As Conigliaro was carried off the field, the crowd applauded, then turned its attention to Jack Hamilton, who stood next to the mound, head down and arms crossed. They began to boo loudly. Jose Tartabull entered the game to pinch run as play continued. Petrocelli tripled him home for Boston’s first run and the Sox eventually won 3-2. When Hamilton was lifted after five innings, the crowd booed again, and an angry Carl Yastrzemski exchanged words with the pitcher.
After the game, Hamilton insisted he had not hit Conigliaro intentionally, saying, "I certainly wasn't throwing at him, I was just trying to get the ball over. Tony stands right on top of the plate." Angel catcher Bob Rodgers also disavowed any ill intent, explaining, "The pitch was about eight inches inside and it took off when it got near Tony, it just sailed." Although Tony C was wearing a helmet, it didn’t have the now common ear flap, a relatively new feature in 1967. The Sox players didn’t believe Hamilton. Yaz fumed at his locker and told the press, "All I know is that the kid has a cracked head because of Hamilton.”
Conigliaro was rushed to Sancta Maria Hospital in Cambridge, the same hospital where Harry Agganis had died only a dozen years earlier. Later that night, Tom Yawkey went to the hospital and held the young slugger's hand. The next morning, before their national televised game later that afternoon, teammates arrived in a steady stream. Jack Hamilton also tried to see Conigliaro. The Conigliaro family turned him away.

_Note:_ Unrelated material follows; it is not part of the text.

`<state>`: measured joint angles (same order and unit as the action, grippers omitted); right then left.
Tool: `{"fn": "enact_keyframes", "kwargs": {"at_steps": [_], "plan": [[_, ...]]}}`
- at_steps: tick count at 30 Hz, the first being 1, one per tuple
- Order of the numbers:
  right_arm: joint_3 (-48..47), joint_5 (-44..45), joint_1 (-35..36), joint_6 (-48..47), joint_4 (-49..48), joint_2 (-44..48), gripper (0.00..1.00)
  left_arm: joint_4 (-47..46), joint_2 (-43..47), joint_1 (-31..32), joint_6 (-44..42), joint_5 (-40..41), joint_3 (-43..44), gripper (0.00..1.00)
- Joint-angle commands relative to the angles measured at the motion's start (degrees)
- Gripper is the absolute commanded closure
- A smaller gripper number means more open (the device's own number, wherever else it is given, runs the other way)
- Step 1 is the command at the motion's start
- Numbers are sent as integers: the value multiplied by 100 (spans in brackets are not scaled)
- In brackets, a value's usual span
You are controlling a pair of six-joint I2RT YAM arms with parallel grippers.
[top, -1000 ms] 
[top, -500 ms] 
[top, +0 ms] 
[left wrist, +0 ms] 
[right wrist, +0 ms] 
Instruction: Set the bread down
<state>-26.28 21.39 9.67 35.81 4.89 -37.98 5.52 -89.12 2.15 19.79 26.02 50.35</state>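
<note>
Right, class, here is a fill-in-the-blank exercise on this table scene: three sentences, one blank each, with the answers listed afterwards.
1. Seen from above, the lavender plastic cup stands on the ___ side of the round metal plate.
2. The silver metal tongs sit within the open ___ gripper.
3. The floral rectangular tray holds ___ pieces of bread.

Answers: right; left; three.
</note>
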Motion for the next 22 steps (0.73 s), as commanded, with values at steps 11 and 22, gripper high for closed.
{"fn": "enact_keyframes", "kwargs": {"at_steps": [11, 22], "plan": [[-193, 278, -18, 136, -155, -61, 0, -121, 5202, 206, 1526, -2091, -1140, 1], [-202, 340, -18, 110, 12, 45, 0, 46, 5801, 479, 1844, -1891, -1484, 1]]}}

The Sox were devastated by Conigliaro’s loss. They were left with a choice – either collapse or play on. That afternoon they took their anger out on the Angels and beat California 12-11.

The two clubs played a doubleheader the next day. In game one switch-hitting Reggie Smith became the first player in Fenway Park and the first Red Sox player ever to sock home runs from both sides of the plate. Boston won 12-2.

In game two, the Sox fell behind 8-1. But in the fifth they started to chip away at the lead, and in the eighth inning Jerry Adair capped a 5-for-7 afternoon with a game-winning solo home run into the left field net. The sweep of the Angels left the Red Sox only a game and a half behind the first place Twins and a game behind the second place White Sox. There would be no collapse.
Yet Conigliaro’s loss was significant. At the time he was beaned, he was second on the club to Yastrzemski in most offensive categories. They missed both his power and the protection he afforded Yastrzemski in the lineup. Already, it was obvious he’d be unable to return in 1967, if ever.